◆ **EXERCISE AIM**
Count every line that includes the string "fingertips" in the entries that follow. Nothing besides the number is needed.

--- START ---

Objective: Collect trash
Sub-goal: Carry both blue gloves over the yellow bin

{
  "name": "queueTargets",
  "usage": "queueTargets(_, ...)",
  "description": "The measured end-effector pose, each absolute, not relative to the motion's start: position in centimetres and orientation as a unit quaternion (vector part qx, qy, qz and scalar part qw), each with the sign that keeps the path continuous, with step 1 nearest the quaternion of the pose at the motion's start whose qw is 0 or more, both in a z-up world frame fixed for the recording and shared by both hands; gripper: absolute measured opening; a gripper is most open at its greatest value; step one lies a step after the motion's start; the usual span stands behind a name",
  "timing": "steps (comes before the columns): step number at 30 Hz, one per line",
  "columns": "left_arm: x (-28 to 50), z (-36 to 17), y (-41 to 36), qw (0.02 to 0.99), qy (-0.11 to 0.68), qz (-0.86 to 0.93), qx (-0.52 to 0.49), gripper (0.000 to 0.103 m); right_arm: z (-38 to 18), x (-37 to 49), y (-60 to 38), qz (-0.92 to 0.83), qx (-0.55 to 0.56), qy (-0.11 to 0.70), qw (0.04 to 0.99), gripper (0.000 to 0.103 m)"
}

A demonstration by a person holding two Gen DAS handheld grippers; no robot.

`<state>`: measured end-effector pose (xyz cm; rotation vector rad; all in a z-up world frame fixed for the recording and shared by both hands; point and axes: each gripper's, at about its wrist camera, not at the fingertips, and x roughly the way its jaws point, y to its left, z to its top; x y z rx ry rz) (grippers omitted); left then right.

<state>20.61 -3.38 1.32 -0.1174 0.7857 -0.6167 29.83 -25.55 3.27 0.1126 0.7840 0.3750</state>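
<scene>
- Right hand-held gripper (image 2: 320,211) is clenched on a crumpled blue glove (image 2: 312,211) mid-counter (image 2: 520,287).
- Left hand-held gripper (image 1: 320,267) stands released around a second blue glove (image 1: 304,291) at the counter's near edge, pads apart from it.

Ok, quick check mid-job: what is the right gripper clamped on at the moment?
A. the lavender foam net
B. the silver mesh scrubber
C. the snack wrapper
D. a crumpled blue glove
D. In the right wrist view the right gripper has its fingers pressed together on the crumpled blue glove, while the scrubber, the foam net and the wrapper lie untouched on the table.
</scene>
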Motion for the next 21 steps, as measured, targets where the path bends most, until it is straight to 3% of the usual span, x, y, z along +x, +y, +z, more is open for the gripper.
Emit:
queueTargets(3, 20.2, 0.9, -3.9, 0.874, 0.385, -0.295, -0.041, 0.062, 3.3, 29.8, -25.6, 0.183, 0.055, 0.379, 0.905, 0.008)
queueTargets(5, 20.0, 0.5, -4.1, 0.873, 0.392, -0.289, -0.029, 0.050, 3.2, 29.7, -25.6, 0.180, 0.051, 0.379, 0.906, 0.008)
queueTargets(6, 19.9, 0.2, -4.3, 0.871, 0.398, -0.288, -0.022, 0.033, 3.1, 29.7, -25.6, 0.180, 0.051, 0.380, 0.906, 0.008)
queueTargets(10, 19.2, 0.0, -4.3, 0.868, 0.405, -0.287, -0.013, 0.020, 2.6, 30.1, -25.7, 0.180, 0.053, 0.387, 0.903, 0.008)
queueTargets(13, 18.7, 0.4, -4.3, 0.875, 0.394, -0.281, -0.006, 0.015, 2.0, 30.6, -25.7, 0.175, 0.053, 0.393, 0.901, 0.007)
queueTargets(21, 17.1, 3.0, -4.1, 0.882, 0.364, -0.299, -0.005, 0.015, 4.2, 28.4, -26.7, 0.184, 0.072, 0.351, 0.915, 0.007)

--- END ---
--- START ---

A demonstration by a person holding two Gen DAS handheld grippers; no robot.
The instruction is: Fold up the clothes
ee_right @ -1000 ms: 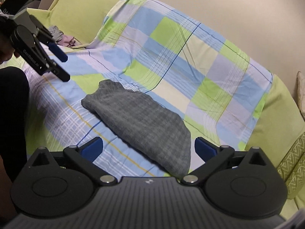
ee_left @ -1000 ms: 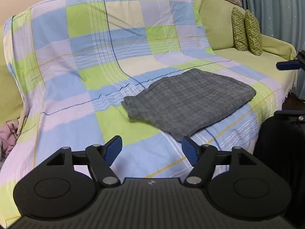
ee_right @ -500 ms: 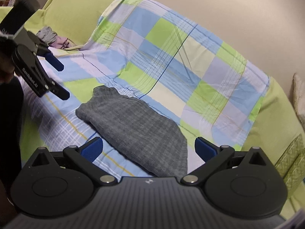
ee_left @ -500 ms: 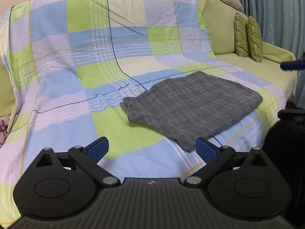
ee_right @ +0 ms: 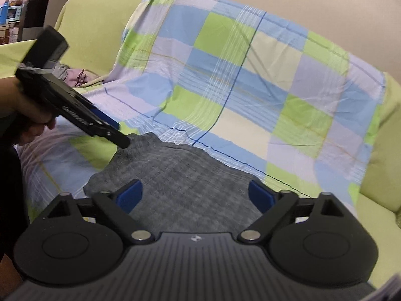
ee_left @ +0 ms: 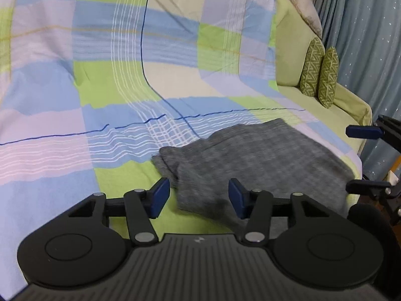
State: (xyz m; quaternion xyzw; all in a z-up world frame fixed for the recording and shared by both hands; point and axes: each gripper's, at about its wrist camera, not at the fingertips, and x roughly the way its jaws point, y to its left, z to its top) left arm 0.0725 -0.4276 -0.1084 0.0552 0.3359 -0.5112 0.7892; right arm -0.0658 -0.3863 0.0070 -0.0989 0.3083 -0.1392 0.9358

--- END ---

◆ **YOUR RESPONSE**
2